Friday Feathers- Tropical Flycatchers

Rusty-margined flycatchers, parent and baby and lots of noise and drama out of these guys. Note the pink-lined mouth of the begging fledgling. Watercolor over pencil, drawn through scope, S&B Alpha Series 8 1/2" x 11".
Rusty-margined flycatchers, parent and baby and lots of noise and drama. Watercolor over pencil, drawn through scope, S&B Alpha Series 8 1/2″ x 11″.

There’s a vine-covered tree mass beside the lab building which I’ve tried to tease apart, unsuccessfully, in botanical terms. It’s like untangling cables without using your hands. Two trees side stand by side in the clearing, one identified for me as Leuhea seemanii, the other still a mystery. Vines, lianas and bromeliads web the trees, fighting to smother each other under masses of tendrils, flowers, foliage and fruit. This vegetable war is aided and abetted by birds. I’ve been watching comfortably, sketching from the sidelines.

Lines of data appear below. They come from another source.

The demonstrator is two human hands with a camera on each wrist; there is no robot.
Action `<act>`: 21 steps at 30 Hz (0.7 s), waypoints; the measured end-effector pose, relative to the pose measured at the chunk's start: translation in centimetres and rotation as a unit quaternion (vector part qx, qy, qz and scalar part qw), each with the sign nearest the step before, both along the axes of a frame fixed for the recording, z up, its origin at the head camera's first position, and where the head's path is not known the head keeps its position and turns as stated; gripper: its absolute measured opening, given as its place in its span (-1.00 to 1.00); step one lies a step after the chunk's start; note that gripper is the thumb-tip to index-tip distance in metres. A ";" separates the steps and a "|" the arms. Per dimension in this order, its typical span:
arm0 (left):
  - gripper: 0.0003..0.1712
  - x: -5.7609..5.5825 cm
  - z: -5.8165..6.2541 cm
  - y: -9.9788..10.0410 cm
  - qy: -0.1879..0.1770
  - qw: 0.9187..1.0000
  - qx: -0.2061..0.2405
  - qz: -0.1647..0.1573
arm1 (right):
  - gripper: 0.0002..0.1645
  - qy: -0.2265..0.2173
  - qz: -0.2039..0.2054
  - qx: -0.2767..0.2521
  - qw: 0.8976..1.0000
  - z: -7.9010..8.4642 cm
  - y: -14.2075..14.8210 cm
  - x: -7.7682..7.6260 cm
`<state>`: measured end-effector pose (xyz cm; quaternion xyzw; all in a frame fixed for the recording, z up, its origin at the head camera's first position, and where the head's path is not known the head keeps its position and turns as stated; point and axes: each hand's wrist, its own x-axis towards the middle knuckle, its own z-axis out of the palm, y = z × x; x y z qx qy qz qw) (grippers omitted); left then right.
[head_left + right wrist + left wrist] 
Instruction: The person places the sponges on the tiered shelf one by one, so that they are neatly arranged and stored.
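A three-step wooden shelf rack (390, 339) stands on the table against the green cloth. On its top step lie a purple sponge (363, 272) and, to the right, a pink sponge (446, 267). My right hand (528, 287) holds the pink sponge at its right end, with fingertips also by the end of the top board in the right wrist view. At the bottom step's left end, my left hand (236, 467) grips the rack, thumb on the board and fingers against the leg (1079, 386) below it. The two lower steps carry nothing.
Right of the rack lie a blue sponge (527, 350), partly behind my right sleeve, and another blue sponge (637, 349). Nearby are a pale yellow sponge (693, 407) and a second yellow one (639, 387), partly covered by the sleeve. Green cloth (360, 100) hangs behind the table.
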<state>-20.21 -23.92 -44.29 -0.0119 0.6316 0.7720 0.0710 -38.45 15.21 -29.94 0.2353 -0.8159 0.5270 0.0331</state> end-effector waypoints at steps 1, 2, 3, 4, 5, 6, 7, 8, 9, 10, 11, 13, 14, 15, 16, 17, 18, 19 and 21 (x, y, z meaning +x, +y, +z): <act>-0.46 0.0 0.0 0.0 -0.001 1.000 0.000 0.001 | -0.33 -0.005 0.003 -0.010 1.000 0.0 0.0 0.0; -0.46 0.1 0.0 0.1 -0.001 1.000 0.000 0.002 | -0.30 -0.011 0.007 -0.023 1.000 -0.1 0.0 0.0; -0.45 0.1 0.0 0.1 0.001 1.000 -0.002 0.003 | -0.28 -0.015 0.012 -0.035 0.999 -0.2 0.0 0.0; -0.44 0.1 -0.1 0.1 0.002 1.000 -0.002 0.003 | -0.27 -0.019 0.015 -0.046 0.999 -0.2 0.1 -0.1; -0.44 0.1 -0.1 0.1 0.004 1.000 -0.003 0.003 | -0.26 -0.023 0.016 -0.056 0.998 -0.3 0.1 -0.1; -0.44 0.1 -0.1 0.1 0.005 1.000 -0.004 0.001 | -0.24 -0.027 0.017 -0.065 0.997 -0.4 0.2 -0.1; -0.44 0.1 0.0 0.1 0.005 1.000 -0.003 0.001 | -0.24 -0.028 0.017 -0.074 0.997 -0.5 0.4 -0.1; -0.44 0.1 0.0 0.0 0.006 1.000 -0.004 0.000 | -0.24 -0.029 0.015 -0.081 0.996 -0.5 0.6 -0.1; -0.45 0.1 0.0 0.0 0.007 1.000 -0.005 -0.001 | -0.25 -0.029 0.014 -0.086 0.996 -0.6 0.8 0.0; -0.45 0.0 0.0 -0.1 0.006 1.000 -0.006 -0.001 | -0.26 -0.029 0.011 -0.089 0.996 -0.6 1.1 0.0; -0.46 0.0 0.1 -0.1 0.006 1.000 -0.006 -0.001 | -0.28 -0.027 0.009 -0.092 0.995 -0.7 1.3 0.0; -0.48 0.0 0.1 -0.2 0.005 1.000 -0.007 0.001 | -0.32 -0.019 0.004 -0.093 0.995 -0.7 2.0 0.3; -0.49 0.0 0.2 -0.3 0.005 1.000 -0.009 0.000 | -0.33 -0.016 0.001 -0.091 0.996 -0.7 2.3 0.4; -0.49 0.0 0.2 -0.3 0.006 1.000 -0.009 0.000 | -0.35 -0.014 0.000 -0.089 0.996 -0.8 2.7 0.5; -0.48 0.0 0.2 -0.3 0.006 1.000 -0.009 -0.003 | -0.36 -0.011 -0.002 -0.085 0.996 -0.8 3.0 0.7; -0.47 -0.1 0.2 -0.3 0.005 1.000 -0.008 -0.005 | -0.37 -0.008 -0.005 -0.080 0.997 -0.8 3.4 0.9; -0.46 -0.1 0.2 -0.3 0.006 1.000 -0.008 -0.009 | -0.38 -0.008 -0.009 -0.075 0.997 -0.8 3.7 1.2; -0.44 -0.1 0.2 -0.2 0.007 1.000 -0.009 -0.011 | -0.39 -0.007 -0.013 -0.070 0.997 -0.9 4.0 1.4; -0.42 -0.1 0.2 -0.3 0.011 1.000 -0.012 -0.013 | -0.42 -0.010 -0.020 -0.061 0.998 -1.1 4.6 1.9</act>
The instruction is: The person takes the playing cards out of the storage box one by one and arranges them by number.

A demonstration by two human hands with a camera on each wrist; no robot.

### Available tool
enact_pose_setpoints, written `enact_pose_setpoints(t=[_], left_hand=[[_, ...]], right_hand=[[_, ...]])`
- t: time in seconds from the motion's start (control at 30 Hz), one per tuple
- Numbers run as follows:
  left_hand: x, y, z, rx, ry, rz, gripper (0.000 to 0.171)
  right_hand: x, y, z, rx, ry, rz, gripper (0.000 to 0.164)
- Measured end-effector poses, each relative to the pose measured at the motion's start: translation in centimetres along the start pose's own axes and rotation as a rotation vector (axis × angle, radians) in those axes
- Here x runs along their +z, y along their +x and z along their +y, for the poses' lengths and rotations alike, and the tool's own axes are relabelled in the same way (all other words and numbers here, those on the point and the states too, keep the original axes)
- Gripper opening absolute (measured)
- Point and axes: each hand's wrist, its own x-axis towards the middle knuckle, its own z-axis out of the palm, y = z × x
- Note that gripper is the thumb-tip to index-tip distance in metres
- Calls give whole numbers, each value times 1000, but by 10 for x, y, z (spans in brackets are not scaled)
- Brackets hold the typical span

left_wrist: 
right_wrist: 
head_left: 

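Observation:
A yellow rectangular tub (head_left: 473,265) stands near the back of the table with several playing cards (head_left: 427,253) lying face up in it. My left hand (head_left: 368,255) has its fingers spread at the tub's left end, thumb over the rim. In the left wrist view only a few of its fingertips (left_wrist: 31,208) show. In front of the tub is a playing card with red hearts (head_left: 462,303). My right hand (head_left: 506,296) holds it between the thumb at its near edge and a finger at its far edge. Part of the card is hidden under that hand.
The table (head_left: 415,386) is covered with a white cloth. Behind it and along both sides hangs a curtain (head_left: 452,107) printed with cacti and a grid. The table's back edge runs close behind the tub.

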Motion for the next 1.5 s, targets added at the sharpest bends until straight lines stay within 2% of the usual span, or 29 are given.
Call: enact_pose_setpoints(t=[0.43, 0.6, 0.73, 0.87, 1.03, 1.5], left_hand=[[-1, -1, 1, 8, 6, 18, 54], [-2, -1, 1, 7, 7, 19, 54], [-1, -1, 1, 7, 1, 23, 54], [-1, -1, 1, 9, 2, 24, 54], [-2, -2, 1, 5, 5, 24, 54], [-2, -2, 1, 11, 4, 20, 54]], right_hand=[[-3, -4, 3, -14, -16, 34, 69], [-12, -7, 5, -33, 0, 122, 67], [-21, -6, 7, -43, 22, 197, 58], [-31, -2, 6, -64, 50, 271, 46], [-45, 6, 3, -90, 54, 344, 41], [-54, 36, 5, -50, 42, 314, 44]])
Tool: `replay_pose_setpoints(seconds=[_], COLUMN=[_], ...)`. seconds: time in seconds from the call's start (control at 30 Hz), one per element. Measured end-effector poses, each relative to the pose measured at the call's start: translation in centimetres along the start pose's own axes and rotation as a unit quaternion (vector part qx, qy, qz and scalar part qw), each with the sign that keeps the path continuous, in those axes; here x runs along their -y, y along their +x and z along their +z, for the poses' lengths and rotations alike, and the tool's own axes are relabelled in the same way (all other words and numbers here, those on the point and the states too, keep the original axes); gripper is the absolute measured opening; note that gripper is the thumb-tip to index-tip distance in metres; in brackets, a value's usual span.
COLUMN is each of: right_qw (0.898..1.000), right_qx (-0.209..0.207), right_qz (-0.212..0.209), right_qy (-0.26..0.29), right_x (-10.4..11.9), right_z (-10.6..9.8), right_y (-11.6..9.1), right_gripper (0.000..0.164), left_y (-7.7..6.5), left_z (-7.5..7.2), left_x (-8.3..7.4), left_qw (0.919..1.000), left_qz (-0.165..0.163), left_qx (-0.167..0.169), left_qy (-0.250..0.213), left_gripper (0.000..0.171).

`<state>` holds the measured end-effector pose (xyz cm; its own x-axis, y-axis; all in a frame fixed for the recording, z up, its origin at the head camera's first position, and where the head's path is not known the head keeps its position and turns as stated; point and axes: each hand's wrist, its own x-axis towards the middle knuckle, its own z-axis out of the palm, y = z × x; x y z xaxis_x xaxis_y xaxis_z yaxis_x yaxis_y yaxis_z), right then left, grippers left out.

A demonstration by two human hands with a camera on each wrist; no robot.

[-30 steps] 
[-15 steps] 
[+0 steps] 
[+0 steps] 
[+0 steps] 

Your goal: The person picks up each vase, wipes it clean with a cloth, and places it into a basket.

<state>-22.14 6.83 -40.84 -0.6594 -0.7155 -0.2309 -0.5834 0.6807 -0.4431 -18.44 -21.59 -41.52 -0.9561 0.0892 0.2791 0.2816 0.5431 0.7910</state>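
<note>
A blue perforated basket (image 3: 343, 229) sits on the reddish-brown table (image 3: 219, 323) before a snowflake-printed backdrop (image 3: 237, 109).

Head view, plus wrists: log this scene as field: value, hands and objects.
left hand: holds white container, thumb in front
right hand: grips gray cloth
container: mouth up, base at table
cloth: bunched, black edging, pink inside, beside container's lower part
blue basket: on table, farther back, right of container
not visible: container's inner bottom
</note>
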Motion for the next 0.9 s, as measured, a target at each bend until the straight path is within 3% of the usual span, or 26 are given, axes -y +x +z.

Common tody flycatchers, no bigger than a bee sting, built a hanging nest of balsa fluff and plant fibers. Shortly after I made this sketch, they moved- building a new nest with a better canal view. Location, location, location. Watercolor over pencil on S&B Alpha series 8 1/2" x 11".
Common tody flycatchers, no bigger than a bee sting, built a hanging nest of balsa fluff and plant fibers. Shortly after I made this sketch, they moved- built a whole new nest with a better canal view. Watercolor over pencil on S&B Alpha series 8 1/2″ x 11″.

Flycatchers swarm over this plant mass like drosophila buzzing over a banana (of which, by the way, there’s a good patch nearby). They nest, they swoop, they dive into the wild tangle. They sing from the canopy, nest in the midstory and plummet for crawling bugs in the grass. I’ve checked off 9 species of flycatcher moored to this little island of diversity: yellow-crowned tyrannulets, common tody-flycatchers, Panama flycatchers, lesser kiskadees, great kiskadees, rusty-margined flycatchers, social flycatchers, streaked flycatchers, and tropical kingbirds. The plants benefit the flycatchers, but the flycatchers reciprocate, and not just by eating herbivorous insects, either. They’ve helped create their own ideal habitat.

Streaked flycatcher, mouthing off at the rest of the world. Flycatchers are nothing if not talkers. Watercolor over pencil on S&B Alpha Series 8 1/2" x 11.
Streaked flycatcher, mouthing off at the rest of the world. Flycatchers are nothing if not talkers. Watercolor over pencil on S&B Alpha Series 8 1/2″ x 11.

From the lab balcony yesterday I watched a social flycatcher in the vine/tree complex. The bird parted its bill and disgorged a shiny white pearl of a seed, which hit the branch and stuck. After a moment of contemplation, the bird opened its bill and let another pearl drop. It rolled off the branch and was caught by a thread of saliva which stretched like a bungee cord from the branch to the seed, halting it in midair. The flycatcher wiped a third seed onto the branch, then a fourth and a fifth. By the time the flycatcher let go its final pearl, eight were glued to the branch or dangling below.

Social flycatcher dropping pearls of wisdom, er, seeds from some plant, possibly a vine or bromeliad. Watercolor over pencil, S&B Alpha series.
Social flycatcher dropping pearls of wisdom, er, seeds from some plant, possibly a vine or bromeliad. Watercolor over pencil, S&B Alpha series sketchbook.

Flycatchers don’t just catch flies, they eat fruit, too, dispersing seeds around the forest.  A seed attached by a bird’s spit to a bare branch might sprout and become the next fruiting vine or bromeliad. It’s a nice little positive feedback loop, one that nourishes future flycatchers and grows more plants. Sweet deal all around.

Happy Friday.

5 thoughts on “Friday Feathers- Tropical Flycatchers

  1. dinahmow says:

    Our sunbirds Cinnyris jugularis build a nest like the tody’s. Often under the house steps or dangling from wind chimes or shade shackles. Makes houeswork a low priority!